* [Prompt] All that should come back is the lines of the data below from the one containing "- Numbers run" to the one containing "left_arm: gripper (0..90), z", inclusive, exactly as they stand.

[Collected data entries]
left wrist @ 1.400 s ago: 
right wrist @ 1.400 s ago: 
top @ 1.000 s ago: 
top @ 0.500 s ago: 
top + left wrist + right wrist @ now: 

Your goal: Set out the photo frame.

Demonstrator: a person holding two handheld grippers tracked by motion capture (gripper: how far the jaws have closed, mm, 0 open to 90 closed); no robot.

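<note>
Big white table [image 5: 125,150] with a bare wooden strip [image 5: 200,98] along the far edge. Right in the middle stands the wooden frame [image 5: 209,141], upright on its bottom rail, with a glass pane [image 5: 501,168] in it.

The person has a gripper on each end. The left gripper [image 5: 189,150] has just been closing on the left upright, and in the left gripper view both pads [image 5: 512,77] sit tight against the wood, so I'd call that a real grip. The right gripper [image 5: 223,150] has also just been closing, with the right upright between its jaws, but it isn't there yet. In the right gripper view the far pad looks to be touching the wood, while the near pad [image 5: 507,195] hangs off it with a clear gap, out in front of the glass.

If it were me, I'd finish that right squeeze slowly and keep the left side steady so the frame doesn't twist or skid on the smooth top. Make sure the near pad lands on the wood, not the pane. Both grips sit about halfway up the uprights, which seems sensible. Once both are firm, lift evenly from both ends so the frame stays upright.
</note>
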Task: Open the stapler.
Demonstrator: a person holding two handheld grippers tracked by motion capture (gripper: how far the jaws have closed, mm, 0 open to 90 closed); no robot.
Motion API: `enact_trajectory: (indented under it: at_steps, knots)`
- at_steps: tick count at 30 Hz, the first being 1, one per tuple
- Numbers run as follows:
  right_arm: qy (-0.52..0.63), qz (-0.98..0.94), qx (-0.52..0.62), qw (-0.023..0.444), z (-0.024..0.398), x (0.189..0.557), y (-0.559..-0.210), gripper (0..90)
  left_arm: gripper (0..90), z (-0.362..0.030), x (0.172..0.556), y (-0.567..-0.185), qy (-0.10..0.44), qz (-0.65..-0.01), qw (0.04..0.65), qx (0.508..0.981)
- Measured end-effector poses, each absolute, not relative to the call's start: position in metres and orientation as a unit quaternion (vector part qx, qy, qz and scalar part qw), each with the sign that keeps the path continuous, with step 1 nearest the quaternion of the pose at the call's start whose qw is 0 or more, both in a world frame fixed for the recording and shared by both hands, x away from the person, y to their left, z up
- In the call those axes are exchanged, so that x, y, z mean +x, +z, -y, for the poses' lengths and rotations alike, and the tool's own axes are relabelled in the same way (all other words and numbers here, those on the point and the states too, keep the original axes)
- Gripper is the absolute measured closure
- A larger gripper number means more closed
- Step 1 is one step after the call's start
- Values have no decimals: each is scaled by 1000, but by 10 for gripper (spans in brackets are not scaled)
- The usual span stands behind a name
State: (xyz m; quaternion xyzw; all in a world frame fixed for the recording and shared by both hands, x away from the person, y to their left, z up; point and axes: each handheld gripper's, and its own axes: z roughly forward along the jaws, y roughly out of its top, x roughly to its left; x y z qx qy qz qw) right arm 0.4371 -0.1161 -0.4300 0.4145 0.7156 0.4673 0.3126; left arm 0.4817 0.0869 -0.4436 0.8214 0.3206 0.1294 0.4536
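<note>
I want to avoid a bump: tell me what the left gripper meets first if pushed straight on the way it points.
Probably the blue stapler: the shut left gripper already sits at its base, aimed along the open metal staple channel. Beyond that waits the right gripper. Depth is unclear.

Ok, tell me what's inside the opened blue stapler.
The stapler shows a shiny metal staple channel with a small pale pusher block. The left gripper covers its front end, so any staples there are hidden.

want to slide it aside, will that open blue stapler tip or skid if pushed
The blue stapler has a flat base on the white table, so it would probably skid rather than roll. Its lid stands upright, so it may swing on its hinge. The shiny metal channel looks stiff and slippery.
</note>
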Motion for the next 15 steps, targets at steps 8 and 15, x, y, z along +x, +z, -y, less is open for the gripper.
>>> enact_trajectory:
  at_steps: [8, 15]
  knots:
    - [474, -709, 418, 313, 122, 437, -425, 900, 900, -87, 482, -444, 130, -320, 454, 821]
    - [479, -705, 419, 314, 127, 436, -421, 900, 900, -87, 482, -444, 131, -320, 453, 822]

* [Answer for the task]
- Numbers run as follows:
  right_arm: qy (-0.52..0.63), qz (-0.98..0.94), qx (-0.52..0.62), qw (-0.023..0.444), z (-0.024..0.398), x (0.189..0.557), y (-0.559..-0.210), gripper (0..90)
  left_arm: gripper (0..90), z (-0.362..0.030), x (0.172..0.556), y (-0.567..-0.185), qy (-0.10..0.44), qz (-0.65..-0.01), qw (0.04..0.65), qx (0.508..0.981)

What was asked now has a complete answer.